* YOUR TASK *
Report all lines from the entries below in which "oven" appears.

Start of INPUT DATA

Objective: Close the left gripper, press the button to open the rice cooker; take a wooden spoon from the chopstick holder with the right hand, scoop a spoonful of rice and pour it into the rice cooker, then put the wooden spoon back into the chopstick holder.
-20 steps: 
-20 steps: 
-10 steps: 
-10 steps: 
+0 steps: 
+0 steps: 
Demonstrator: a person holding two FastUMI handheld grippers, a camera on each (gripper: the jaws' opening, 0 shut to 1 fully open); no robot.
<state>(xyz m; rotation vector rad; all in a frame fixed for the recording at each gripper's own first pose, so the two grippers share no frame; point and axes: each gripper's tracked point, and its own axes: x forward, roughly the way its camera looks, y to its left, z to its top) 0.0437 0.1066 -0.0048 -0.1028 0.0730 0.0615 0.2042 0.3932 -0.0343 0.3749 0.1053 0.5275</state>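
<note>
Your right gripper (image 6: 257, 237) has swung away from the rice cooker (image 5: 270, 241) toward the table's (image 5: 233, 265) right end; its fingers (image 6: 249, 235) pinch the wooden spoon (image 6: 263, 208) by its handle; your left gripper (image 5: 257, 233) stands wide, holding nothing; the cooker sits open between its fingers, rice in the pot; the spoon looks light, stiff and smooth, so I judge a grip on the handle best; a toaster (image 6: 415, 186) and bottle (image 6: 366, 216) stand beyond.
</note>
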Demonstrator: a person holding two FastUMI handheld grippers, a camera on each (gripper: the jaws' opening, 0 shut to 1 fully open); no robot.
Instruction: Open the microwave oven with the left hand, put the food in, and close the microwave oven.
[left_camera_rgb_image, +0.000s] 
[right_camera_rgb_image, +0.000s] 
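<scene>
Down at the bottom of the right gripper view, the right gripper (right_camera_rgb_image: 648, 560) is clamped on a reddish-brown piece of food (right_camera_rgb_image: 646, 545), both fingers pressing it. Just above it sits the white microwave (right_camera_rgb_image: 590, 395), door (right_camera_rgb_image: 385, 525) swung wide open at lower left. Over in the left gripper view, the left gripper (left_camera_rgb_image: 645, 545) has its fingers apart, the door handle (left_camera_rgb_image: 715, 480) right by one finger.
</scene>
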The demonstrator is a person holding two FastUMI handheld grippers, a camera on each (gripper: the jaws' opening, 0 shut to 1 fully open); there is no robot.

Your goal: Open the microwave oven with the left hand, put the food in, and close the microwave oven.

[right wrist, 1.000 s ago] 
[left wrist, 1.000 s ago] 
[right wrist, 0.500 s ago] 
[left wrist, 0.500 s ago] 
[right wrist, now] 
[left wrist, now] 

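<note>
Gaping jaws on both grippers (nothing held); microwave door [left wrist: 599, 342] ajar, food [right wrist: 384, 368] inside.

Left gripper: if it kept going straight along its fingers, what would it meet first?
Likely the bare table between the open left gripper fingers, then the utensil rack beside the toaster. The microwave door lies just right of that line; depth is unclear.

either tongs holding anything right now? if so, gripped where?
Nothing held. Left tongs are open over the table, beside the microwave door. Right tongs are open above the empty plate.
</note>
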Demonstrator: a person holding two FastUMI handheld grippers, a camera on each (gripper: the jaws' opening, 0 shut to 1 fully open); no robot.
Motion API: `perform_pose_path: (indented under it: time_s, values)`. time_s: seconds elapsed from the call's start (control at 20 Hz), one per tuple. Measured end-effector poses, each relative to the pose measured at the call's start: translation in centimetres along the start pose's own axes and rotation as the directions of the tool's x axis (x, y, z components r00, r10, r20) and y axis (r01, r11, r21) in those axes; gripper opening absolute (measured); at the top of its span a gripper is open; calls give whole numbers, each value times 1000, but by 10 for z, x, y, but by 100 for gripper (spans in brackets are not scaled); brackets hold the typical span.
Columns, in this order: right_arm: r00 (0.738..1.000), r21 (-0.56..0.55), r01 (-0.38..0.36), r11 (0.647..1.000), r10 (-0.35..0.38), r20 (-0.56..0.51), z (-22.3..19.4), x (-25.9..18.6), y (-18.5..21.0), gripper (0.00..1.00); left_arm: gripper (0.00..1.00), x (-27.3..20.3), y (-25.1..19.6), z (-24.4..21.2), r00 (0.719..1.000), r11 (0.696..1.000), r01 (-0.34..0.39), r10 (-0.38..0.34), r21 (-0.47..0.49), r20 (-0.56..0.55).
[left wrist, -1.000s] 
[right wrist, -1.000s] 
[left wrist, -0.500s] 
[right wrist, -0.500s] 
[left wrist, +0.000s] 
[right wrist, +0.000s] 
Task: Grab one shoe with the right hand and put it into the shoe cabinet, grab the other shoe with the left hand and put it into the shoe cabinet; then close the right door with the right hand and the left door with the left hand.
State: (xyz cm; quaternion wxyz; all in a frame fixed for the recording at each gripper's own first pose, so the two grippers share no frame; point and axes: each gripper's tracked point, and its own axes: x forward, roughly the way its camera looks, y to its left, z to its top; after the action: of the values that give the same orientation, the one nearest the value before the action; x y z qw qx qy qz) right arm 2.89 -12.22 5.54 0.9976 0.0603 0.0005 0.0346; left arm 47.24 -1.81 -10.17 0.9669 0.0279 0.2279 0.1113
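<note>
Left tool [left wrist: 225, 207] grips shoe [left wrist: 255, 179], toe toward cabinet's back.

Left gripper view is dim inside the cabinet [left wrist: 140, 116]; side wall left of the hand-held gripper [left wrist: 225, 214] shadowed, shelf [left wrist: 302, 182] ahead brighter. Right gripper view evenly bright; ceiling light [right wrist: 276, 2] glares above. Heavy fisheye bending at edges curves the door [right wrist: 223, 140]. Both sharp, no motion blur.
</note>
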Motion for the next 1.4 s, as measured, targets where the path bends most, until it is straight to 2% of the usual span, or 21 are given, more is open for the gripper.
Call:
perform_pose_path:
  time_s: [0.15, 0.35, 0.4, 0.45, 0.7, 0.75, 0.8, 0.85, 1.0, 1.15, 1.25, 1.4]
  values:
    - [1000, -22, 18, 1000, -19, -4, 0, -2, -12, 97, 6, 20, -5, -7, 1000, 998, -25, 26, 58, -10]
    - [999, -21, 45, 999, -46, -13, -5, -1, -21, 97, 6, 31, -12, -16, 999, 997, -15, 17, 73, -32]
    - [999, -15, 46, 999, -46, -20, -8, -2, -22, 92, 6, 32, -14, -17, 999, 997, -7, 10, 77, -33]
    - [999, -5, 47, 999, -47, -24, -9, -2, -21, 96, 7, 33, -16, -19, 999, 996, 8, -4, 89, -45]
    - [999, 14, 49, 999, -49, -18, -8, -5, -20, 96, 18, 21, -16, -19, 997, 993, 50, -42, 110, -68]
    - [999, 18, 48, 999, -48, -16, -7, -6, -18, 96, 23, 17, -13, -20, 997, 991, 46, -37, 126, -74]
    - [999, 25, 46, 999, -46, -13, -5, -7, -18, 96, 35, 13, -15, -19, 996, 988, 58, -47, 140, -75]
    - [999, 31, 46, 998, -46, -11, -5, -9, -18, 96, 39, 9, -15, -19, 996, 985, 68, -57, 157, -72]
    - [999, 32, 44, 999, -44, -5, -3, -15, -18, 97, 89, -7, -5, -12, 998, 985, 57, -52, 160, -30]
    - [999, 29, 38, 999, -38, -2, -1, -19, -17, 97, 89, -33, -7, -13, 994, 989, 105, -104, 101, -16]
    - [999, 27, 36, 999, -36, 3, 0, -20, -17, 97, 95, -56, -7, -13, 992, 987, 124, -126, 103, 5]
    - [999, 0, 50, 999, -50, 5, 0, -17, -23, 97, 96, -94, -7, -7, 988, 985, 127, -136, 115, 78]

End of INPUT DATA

* ANSWER SPACE *
Instruction: Open the microwave oven with the left hand, put the food in, and close the microwave oven.
Your goal: Open the microwave oven with the left hand, put the food in, and close the microwave oven.

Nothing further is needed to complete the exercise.